Hippolyte Broud et Jean-Sébastien Leclercq ont fondé la compagnie J’ai pas changé en 2024. La Manivelle, avec une création sonore de Calum Perrin, est leur premier projet. (Photo : kulturfabrik)

Pour sa première pièce expérimentale, présentée ce vendredi soir en sortie de résidence à la Kulturfabrik, la toute jeune compagnie française J’ai pas fait exprès joue La Manivelle, de Robert Pinget, écrite à l’origine pour la radio.

Pour une carte de visite, on peut difficilement faire plus singulier. La compagnie J’ai pas fait exprès, créée en Moselle il y a «à peine un an» et basée à Rustroff, à la frontière luxembourgeoise, a jeté son dévolu, pour son premier projet, sur un texte aussi emblématique qu’obscur : La Manivelle, une pièce radiophonique écrite en 1960 par le dramaturge français Robert Pinget. Soit l’histoire de «deux vieux, qui ne se sont pas si bien connus que ça, qui se retrouvent à un carrefour et commencent à échanger des souvenirs qui ne sont pas exactement les mêmes», raconte Hippolyte Broud, l’interprète d’un des deux personnages.

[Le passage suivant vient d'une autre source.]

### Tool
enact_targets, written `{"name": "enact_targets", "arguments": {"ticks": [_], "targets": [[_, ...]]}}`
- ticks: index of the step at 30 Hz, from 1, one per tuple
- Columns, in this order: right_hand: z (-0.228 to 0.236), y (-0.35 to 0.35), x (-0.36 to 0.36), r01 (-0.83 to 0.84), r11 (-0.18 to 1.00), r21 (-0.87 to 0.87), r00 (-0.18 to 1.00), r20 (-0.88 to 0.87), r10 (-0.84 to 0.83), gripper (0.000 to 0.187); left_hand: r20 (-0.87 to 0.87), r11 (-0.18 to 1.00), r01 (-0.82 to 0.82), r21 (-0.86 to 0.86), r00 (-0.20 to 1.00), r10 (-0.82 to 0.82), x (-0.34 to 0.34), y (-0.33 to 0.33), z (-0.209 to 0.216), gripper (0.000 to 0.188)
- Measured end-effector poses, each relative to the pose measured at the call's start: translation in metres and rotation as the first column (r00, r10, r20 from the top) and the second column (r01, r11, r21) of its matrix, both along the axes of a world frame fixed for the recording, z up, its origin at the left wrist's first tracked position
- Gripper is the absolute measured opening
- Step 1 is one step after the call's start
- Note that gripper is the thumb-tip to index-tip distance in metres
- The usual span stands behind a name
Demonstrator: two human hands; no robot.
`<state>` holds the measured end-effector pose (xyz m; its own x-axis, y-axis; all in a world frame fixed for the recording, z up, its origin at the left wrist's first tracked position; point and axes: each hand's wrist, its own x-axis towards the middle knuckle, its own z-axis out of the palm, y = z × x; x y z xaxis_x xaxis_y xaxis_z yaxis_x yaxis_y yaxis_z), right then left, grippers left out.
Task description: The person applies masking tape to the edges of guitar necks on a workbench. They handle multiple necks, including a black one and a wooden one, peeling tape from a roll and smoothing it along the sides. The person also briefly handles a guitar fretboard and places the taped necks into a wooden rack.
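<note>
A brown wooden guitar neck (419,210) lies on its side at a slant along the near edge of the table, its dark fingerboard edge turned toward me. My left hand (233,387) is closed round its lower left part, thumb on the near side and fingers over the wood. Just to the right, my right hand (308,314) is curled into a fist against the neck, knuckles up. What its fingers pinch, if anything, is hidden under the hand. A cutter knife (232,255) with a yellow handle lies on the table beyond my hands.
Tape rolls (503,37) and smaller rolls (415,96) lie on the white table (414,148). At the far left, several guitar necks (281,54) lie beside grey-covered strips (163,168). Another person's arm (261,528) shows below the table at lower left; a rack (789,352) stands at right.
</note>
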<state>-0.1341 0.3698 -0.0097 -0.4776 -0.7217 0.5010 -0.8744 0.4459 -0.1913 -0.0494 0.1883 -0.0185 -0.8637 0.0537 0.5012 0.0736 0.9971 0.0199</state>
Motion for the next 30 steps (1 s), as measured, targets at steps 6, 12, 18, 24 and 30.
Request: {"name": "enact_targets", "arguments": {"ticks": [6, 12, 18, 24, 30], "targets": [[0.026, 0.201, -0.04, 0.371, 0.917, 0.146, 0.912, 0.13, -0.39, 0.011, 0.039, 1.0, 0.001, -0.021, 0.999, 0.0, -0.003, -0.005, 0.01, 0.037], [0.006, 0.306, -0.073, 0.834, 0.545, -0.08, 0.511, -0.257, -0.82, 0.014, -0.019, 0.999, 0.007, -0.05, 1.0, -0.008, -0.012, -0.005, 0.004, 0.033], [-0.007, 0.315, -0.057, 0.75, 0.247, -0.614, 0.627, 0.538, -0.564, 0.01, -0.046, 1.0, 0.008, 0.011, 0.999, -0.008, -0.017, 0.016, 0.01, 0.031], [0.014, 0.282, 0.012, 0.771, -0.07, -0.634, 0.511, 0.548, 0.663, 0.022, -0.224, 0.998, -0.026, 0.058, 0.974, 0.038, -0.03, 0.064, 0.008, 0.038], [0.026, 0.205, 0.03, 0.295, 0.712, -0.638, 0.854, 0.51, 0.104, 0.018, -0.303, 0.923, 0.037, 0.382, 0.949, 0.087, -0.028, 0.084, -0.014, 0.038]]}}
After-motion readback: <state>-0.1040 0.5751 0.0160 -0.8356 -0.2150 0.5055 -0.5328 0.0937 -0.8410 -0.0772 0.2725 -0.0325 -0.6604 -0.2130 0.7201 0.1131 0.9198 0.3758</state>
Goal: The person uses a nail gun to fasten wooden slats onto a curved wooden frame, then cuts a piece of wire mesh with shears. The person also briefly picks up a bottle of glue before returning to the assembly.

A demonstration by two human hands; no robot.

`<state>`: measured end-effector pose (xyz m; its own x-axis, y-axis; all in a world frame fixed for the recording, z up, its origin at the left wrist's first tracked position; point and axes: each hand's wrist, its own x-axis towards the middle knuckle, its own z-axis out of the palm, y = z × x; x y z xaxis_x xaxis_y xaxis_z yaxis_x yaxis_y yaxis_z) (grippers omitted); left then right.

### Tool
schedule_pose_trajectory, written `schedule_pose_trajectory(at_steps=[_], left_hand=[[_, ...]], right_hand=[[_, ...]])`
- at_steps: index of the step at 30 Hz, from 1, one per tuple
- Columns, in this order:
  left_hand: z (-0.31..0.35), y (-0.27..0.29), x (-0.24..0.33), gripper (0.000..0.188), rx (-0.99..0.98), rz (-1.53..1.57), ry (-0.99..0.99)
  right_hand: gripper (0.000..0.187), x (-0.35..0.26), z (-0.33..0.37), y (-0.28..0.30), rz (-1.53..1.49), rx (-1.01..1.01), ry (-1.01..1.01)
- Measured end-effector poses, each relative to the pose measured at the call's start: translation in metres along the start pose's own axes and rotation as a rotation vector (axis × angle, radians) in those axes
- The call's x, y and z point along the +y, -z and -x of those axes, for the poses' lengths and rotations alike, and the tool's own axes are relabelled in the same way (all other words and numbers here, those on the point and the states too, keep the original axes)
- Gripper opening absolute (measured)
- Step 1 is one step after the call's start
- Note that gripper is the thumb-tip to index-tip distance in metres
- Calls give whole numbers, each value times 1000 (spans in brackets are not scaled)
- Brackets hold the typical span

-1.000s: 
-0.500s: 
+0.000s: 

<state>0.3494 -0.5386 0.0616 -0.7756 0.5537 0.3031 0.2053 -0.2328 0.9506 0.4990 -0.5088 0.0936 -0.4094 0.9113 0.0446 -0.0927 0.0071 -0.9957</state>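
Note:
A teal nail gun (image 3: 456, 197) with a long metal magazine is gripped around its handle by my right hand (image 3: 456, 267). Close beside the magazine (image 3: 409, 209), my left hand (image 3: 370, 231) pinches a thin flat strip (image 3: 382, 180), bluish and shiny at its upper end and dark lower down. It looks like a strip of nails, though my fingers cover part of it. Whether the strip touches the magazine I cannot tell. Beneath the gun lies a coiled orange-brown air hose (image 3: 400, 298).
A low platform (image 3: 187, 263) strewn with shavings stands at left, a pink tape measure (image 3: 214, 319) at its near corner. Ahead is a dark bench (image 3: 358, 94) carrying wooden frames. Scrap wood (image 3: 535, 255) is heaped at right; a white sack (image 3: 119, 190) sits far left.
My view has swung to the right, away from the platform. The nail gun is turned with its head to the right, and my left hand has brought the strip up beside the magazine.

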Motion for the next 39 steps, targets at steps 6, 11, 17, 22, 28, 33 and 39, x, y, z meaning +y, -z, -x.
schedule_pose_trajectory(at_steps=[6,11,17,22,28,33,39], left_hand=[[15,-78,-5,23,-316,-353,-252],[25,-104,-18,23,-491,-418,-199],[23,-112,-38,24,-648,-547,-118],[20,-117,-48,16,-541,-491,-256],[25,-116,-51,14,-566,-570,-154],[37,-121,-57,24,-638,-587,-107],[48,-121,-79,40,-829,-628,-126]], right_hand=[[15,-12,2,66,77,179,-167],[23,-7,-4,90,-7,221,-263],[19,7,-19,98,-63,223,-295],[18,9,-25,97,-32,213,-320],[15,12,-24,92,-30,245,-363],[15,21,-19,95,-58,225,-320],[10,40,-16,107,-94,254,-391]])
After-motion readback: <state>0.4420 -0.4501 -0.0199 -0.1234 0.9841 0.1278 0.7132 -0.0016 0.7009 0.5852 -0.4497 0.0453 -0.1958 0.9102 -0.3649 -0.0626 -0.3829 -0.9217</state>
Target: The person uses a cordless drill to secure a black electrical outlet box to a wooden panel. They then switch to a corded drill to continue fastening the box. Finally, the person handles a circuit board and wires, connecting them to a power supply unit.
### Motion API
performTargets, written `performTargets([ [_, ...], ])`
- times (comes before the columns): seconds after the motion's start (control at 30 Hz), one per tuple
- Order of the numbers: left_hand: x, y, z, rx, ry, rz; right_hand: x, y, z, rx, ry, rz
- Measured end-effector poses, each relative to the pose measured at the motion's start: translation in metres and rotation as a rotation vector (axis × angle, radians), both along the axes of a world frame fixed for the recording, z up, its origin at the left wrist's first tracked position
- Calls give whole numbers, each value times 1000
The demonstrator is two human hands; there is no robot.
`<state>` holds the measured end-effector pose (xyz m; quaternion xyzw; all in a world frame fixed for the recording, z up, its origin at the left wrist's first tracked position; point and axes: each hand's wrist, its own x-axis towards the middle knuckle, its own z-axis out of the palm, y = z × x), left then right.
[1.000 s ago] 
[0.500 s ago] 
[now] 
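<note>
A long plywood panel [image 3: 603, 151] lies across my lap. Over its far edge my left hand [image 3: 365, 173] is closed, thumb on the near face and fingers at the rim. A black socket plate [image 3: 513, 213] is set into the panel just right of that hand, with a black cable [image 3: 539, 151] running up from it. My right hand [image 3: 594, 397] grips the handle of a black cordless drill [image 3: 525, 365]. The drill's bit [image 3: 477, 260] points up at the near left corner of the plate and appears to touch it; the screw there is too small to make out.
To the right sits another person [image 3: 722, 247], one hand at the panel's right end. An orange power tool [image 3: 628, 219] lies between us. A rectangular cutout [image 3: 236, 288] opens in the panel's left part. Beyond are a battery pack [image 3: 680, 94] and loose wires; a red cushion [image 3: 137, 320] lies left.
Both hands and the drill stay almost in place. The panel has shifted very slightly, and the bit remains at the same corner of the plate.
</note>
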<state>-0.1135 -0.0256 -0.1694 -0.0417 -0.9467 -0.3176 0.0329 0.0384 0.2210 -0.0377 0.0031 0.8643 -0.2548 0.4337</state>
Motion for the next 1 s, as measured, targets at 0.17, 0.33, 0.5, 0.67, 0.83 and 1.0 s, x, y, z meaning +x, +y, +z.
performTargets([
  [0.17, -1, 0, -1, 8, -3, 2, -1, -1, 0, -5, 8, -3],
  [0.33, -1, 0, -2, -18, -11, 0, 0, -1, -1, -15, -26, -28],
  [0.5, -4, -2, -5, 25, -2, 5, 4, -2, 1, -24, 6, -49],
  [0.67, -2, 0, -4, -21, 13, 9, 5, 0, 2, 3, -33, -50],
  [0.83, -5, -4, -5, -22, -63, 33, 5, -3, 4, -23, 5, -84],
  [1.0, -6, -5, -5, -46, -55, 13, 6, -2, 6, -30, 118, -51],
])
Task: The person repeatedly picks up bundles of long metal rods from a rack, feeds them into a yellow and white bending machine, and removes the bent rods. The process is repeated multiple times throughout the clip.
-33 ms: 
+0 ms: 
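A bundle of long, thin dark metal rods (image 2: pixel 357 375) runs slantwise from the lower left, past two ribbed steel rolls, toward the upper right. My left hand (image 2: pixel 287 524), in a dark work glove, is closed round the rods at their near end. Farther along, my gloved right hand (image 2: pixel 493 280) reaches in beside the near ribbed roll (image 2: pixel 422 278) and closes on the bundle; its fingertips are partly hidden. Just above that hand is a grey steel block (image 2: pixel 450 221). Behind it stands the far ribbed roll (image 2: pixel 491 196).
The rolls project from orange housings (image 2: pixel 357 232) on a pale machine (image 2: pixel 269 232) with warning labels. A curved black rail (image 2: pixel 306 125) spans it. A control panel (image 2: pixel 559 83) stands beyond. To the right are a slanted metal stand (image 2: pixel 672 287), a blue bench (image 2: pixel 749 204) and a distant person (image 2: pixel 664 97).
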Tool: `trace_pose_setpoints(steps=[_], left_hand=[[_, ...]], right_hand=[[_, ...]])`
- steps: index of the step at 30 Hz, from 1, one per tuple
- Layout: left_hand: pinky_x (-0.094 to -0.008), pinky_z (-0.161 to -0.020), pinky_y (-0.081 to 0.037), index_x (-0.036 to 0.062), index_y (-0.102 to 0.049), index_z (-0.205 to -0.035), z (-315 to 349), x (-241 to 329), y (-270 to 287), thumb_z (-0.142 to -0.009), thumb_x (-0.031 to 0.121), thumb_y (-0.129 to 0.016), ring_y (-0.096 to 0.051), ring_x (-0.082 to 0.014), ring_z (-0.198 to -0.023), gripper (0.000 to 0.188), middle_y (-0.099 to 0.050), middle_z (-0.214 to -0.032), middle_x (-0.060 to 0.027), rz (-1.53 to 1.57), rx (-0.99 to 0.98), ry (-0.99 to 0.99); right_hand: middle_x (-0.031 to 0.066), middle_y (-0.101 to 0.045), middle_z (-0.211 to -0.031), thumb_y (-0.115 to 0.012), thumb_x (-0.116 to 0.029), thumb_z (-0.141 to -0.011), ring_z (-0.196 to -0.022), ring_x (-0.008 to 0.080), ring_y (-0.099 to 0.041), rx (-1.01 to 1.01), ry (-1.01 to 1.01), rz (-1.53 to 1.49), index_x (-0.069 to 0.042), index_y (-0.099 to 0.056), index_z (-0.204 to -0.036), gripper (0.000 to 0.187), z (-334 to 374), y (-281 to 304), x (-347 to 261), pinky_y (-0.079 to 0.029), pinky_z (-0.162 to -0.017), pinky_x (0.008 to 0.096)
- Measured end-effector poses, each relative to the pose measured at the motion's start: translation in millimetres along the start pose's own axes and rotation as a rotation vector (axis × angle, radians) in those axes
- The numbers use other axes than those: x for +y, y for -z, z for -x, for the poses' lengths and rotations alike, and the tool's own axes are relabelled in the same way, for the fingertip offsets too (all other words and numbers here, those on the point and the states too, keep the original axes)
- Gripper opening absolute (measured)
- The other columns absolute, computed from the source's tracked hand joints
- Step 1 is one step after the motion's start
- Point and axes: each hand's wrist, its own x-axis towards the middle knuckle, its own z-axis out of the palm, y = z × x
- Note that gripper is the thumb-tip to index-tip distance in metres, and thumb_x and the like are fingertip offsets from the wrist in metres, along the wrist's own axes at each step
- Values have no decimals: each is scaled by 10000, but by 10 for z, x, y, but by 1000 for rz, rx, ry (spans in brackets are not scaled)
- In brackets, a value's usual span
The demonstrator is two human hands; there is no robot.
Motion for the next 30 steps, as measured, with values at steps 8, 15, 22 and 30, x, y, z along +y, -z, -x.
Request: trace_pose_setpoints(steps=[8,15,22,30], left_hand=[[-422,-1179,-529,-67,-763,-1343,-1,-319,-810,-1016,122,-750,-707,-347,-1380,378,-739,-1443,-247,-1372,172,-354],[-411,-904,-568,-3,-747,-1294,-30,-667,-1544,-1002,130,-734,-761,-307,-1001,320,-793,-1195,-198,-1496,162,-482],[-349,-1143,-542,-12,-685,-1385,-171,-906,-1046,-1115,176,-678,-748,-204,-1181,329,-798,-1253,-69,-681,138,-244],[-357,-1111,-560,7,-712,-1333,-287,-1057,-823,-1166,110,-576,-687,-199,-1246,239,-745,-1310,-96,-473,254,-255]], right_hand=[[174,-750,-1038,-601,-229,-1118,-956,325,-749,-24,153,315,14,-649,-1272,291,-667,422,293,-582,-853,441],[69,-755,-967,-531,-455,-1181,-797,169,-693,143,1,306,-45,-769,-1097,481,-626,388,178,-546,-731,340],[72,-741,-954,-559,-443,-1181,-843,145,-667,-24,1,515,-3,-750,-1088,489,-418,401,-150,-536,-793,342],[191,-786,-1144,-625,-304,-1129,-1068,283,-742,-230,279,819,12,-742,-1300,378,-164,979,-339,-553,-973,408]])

Le choix de l’auteur s’est fait pas seulement pour l’admiration que porte Hippolyte Broud à Pinget «et (à) son grand ami Samuel Beckett, qui a traduit La Manivelle en anglais». «Surtout, Pinget a beaucoup écrit pour la radio», avec une «recherche dans l’écriture (qui) mêle travail vocal, art sonore et théâtre», précise-t-il. «C’est dans l’idée de travailler sur les intersections entre ces trois éléments que notre compagnie existe», assure par ailleurs son cofondateur – l’autre étant son complice sur scène, Jean-Sébastien Leclercq. La Manivelle semblait être la pièce toute trouvée, poursuit ce dernier : «Dans cette pièce, il y a trois personnages : les deux protagonistes et un environnement sonore très détaillé. Notre problématique était de comprendre comment l’incarner sur scène.»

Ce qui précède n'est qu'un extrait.